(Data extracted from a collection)
________________________

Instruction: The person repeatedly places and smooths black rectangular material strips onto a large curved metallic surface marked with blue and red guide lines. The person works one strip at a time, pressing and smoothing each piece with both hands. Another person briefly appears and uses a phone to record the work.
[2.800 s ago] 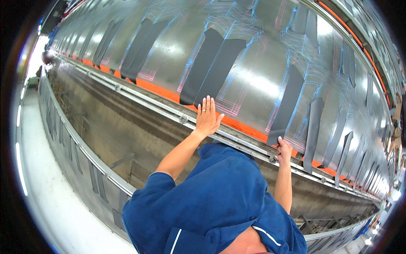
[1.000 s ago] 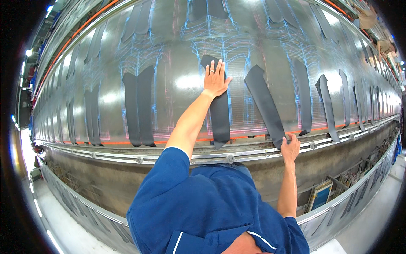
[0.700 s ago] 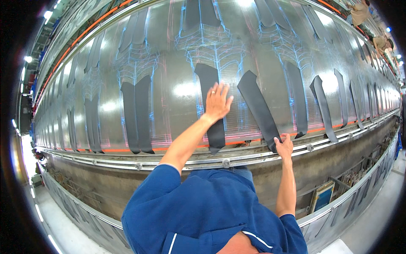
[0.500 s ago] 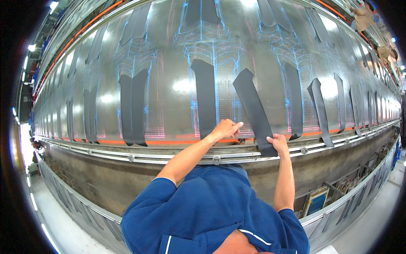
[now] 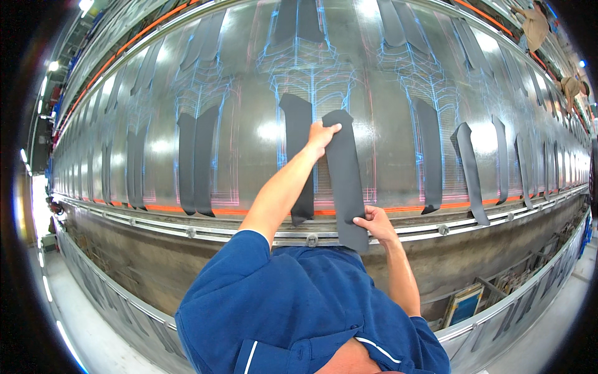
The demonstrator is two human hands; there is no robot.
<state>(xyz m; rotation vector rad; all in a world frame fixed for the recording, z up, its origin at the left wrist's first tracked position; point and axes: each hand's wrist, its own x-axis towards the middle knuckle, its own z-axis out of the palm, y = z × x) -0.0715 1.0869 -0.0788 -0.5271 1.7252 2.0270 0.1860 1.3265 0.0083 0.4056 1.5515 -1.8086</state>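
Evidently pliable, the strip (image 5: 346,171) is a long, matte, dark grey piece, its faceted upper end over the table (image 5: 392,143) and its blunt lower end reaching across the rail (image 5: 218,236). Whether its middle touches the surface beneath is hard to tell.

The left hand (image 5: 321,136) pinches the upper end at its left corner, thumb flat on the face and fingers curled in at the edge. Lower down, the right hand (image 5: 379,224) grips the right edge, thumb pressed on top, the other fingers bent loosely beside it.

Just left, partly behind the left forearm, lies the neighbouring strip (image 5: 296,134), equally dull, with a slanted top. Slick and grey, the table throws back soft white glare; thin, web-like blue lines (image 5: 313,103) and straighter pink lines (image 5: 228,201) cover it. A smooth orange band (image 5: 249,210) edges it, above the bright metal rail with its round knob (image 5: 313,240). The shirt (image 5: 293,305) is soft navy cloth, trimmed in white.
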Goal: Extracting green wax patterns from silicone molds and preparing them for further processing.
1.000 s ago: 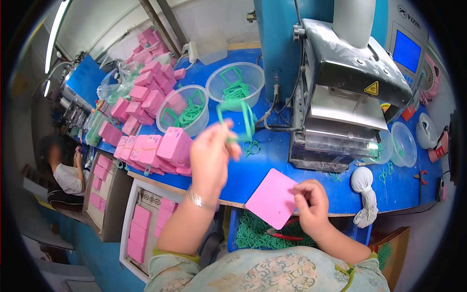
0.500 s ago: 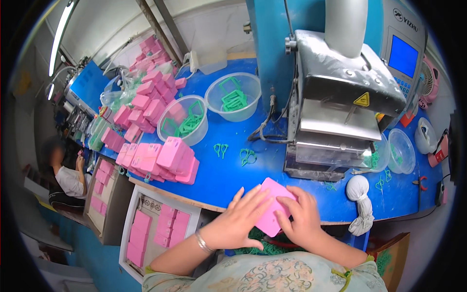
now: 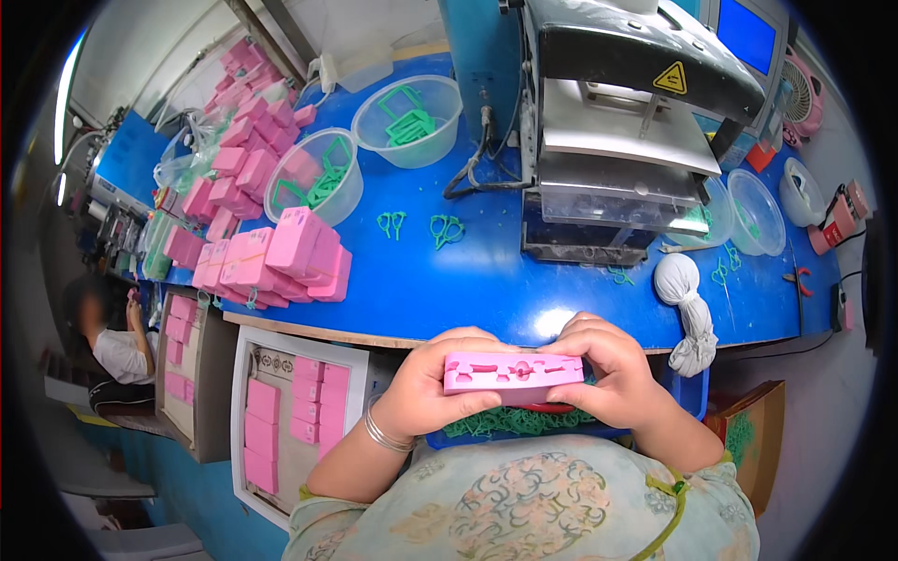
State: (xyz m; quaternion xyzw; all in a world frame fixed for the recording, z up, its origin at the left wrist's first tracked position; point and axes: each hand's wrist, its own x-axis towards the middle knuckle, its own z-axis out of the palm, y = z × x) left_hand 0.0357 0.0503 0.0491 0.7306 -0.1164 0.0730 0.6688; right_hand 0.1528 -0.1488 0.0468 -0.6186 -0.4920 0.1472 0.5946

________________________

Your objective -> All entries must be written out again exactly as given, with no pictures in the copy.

Written solution ->
Instruction: The person repeatedly places and smooths black rectangular material strips onto a large curved metallic surface marked with blue and red guide lines. The person works one strip at a time, pressing and smoothing each piece with both hands. Another person briefly appears and uses a phone to record the work.
[2.800 s ago] 
[1.000 s ago] 
[0.700 s ago] 
[0.500 s ago] 
[now] 
The demonstrator is two human hands; there is no robot.
<state>(xyz m; rotation vector rad; all in a world frame fixed for the recording, z up, its origin at the left wrist's first tracked position; point and axes: each hand's wrist, its own x-axis towards the middle knuckle, its own z-axis out of the palm, y = z × x) -0.0715 1.0869 -0.0788 -0.5271 1.7252 2.0270 0.1860 1.3265 0.0083 0.4056 1.5515 -1.8086</state>
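Evidently pliable, the strip (image 5: 346,171) is a long, matte, dark grey piece, its faceted upper end over the table (image 5: 392,143) and its blunt lower end reaching across the rail (image 5: 218,236). Whether its middle touches the surface beneath is hard to tell.

The left hand (image 5: 321,136) pinches the upper end at its left corner, thumb flat on the face and fingers curled in at the edge. Lower down, the right hand (image 5: 379,224) grips the right edge, thumb pressed on top, the other fingers bent loosely beside it.

Just left, partly behind the left forearm, lies the neighbouring strip (image 5: 296,134), equally dull, with a slanted top. Slick and grey, the table throws back soft white glare; thin, web-like blue lines (image 5: 313,103) and straighter pink lines (image 5: 228,201) cover it. A smooth orange band (image 5: 249,210) edges it, above the bright metal rail with its round knob (image 5: 313,240). The shirt (image 5: 293,305) is soft navy cloth, trimmed in white.
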Goal: Extracting green wax patterns from silicone molds and preparing them for further processing.
1.000 s ago: 
0.500 s ago: 
now: 
State: (xyz m; quaternion xyzw; all in a world frame fixed for the recording, z up, its origin at the left wrist's first tracked position; point and axes: each hand's wrist, its own x-axis towards the middle knuckle, its own z-axis out of the palm, y = z × x) left_hand 0.0357 0.0503 0.0491 0.7306 -0.1164 0.0730 0.6688; right_hand 0.1528 -0.1488 0.0468 -0.6186 -0.4920 0.1472 0.5946

This exercise is finished.